The other, I mentioned, partners is obviously our channel and good market partners, which are equally important to us. We're trying to work to extend those to not only do a better job of reaching to and rewarding those channel partners who have been particularly productive for us—make it worth their while to sell our products. Part of it is lowering their costs by giving them better education so they don't have to spend time educating themselves on their own nickel, and secondly making sure that our modern structures are fair and let people do good work. So we have programs like Advantage Plus, whereby channel partners can register a deal so if you really develop that customer and educate the customer, you will get rewarded for it—you won't suffer if someone else sweeps in and steals the deal under your nose.

So we're trying to, as I've said, reward those parts of our channels.

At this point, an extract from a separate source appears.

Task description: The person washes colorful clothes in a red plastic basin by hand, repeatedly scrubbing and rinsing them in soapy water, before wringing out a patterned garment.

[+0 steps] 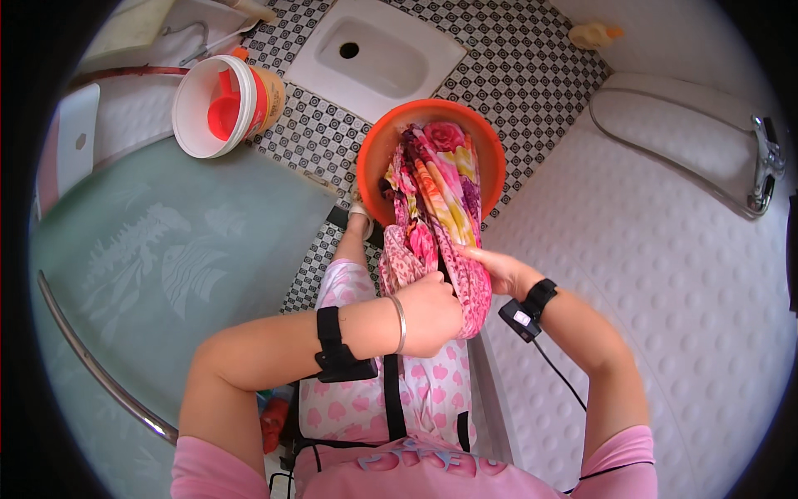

Invest in those people who are willing to invest in us. And, in addition, we're also extending our reach to people who are in the services space. So we have this back program—the Value-Added Consultant (stands for VAC) program.

Jeff James: We could really use a glossary of all these different names and acronyms. Microsoft must have generated a few hundred by themselves.

Paul Maritz: Well, we've unfortunately never done that. The only one we screwed up was Advantage Plus because we didn't put a V in front of it. Maybe because it has a V in the middle of it, I don’t know. But basically, those are the kind of programs we're doing—realizing that we need a broader community of people who are providing services in and around our product, and how do we work with them in a way that becomes both important and lucrative for them to do that.